+++ Recorded information +++

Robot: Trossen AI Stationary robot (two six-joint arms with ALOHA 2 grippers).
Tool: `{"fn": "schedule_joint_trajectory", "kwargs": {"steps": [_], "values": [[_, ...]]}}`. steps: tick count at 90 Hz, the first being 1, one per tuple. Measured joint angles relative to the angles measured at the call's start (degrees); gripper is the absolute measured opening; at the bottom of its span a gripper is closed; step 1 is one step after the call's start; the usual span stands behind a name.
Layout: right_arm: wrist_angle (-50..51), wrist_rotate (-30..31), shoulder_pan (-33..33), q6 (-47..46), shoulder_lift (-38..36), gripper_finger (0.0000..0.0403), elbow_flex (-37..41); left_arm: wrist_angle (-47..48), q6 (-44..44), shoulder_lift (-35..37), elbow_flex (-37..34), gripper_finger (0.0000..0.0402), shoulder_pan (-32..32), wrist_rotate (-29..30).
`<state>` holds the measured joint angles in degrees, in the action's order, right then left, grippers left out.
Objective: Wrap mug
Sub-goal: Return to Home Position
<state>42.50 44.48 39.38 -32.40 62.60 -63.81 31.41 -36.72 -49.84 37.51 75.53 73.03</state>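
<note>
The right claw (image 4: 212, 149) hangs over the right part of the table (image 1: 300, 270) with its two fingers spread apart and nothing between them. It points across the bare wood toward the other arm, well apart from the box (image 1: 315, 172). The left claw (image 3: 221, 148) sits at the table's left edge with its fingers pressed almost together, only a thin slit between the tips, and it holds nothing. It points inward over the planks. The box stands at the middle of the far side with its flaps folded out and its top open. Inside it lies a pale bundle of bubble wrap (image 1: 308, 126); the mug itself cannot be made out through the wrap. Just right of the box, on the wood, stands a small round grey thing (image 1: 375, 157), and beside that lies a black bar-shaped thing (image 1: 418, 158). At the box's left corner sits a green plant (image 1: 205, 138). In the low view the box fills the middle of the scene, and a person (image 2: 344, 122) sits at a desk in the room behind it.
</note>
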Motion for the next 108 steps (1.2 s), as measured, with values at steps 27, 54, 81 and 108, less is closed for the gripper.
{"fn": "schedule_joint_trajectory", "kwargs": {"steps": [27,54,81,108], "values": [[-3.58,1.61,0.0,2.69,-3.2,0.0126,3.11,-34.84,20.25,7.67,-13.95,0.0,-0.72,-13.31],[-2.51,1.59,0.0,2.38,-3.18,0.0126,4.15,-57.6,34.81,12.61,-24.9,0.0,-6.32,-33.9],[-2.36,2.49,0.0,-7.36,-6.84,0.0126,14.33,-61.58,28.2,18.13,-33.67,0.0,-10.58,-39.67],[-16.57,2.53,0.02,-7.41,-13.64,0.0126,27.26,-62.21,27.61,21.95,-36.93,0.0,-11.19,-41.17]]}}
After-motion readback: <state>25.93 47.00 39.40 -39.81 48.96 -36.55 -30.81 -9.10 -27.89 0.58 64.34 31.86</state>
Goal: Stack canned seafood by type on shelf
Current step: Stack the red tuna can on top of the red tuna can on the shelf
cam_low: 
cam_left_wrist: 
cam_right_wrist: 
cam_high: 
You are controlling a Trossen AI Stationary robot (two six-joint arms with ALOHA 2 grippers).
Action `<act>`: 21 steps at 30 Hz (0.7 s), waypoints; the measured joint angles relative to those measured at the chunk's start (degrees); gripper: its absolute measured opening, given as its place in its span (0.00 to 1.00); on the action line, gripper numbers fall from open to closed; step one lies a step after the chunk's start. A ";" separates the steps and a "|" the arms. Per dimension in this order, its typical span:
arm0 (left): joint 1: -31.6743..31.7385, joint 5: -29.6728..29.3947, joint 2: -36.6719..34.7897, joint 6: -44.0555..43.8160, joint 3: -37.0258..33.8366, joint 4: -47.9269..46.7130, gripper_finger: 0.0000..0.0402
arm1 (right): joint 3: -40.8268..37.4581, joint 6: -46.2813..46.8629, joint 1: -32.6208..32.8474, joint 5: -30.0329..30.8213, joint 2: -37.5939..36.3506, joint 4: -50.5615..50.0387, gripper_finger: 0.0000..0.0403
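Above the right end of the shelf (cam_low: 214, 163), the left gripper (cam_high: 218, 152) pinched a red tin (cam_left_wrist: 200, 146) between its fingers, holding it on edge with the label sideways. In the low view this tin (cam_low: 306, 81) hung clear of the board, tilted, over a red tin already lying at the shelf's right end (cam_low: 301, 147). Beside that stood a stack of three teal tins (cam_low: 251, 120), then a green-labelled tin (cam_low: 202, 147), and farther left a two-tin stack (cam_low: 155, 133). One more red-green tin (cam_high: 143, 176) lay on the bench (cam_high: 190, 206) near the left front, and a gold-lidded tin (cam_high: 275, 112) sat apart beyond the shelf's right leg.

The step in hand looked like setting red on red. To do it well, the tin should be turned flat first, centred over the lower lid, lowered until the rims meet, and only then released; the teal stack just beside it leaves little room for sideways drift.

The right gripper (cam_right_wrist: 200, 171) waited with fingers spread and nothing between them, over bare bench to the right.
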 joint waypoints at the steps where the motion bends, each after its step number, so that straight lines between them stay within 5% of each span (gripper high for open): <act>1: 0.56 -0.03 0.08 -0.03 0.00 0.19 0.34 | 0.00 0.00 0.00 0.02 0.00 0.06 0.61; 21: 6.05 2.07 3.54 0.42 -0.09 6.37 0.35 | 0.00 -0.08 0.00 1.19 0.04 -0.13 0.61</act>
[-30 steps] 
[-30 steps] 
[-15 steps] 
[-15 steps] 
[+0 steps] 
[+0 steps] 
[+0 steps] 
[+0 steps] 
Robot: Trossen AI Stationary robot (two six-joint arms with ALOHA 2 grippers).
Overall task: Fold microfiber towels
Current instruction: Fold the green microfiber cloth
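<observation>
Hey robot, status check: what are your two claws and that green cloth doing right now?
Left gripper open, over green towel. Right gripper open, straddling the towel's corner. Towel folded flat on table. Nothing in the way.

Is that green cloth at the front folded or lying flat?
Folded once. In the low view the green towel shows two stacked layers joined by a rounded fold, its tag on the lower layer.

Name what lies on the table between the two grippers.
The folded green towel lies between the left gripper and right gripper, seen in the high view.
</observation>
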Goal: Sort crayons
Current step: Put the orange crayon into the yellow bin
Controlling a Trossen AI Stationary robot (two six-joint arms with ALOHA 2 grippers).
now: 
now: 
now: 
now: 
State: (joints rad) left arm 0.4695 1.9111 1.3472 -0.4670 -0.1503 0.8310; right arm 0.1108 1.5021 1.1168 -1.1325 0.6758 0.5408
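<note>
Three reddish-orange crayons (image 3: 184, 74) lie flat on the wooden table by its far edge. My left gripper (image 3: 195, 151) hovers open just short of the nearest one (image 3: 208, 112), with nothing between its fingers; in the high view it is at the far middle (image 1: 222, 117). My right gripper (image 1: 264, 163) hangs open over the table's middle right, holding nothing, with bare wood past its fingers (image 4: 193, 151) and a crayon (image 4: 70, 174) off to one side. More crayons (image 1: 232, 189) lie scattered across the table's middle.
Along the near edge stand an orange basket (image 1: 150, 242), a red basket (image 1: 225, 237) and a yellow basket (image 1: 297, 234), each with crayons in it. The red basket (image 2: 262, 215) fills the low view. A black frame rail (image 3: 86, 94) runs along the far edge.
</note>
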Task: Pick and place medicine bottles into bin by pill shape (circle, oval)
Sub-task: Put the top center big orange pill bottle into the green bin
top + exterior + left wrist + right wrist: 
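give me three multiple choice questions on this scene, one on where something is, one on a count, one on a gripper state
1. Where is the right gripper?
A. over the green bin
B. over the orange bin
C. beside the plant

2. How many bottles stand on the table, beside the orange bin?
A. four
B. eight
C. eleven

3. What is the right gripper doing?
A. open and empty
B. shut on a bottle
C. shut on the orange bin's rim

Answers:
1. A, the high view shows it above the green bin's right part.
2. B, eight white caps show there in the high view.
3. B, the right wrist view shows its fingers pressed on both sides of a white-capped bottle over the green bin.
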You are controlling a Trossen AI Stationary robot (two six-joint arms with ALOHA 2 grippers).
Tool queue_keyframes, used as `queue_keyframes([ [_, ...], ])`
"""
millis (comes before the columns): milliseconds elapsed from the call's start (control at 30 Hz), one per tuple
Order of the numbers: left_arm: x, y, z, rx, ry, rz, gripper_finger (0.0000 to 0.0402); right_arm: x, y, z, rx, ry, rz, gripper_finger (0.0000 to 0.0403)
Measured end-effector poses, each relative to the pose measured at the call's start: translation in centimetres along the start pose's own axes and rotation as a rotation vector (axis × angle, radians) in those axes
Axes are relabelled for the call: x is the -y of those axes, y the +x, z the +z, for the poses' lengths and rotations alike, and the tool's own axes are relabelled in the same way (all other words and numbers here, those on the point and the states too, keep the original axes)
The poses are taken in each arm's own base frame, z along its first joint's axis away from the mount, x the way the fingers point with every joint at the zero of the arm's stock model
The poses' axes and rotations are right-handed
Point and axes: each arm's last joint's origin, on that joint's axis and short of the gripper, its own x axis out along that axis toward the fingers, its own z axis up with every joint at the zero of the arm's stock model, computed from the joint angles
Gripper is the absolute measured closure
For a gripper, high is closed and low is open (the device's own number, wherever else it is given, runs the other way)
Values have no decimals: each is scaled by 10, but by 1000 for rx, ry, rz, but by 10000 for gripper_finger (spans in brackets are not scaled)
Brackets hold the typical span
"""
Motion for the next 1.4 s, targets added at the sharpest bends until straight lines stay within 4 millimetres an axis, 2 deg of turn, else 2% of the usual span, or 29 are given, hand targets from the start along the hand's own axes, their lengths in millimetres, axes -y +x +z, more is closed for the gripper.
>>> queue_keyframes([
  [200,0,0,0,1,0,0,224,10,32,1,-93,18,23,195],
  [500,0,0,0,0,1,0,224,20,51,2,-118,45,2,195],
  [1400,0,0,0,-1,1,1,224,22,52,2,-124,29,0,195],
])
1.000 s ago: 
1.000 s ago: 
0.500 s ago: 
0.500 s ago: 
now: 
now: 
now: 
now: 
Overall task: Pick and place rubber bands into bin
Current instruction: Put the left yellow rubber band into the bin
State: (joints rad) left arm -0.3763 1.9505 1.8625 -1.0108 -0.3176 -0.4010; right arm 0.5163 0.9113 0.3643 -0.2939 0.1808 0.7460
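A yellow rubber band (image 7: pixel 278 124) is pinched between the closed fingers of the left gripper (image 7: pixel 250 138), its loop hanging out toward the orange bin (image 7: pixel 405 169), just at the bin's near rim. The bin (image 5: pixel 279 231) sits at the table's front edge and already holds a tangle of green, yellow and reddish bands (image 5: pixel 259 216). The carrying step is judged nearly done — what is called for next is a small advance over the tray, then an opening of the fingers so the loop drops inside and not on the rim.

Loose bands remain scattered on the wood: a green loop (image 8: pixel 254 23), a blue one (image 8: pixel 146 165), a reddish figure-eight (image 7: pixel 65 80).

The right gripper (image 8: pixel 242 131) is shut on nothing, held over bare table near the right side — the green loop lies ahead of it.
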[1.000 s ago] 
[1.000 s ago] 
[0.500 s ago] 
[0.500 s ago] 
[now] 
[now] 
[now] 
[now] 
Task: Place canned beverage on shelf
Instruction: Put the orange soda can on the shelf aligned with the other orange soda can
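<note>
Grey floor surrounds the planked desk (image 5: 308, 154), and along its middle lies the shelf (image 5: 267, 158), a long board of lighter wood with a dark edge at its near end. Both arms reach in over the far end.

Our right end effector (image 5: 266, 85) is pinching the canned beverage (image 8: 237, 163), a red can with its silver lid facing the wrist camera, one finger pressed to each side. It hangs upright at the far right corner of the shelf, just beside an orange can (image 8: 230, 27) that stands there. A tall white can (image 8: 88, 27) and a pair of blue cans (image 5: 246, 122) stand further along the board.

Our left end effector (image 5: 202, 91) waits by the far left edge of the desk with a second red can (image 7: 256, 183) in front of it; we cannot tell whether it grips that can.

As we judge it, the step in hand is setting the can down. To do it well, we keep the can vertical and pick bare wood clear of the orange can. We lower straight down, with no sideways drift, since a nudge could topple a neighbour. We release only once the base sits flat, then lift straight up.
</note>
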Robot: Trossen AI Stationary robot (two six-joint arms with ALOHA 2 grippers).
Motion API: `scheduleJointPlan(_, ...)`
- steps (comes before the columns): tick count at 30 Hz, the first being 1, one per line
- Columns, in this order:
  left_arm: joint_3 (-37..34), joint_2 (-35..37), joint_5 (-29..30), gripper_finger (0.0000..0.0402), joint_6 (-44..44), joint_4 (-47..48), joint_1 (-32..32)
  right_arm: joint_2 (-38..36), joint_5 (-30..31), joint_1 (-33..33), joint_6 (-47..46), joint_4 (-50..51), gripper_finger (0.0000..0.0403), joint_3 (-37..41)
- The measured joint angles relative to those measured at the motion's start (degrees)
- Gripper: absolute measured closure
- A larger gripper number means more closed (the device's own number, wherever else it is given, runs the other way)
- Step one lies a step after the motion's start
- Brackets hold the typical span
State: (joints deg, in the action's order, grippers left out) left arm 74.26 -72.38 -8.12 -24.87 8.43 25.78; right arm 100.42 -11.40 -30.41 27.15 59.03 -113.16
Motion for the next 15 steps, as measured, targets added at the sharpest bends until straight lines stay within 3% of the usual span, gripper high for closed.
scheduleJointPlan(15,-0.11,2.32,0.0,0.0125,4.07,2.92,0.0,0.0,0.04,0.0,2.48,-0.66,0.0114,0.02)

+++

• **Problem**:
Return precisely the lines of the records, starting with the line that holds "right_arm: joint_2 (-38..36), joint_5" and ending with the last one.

• **Written response**:
  right_arm: joint_2 (-38..36), joint_5 (-30..31), joint_1 (-33..33), joint_6 (-47..46), joint_4 (-50..51), gripper_finger (0.0000..0.0403), joint_3 (-37..41)
- The measured joint angles relative to those measured at the motion's start (degrees)
- Gripper: absolute measured closure
- A larger gripper number means more closed (the device's own number, wherever else it is given, runs the other way)
- Step one lies a step after the motion's start
- Brackets hold the typical span
State: (joints deg, in the action's order, grippers left out) left arm 74.26 -72.38 -8.12 -24.87 8.43 25.78; right arm 100.42 -11.40 -30.41 27.15 59.03 -113.16
Motion for the next 15 steps, as measured, targets added at the sharpest bends until straight lines stay within 3% of the usual span, gripper high for closed.
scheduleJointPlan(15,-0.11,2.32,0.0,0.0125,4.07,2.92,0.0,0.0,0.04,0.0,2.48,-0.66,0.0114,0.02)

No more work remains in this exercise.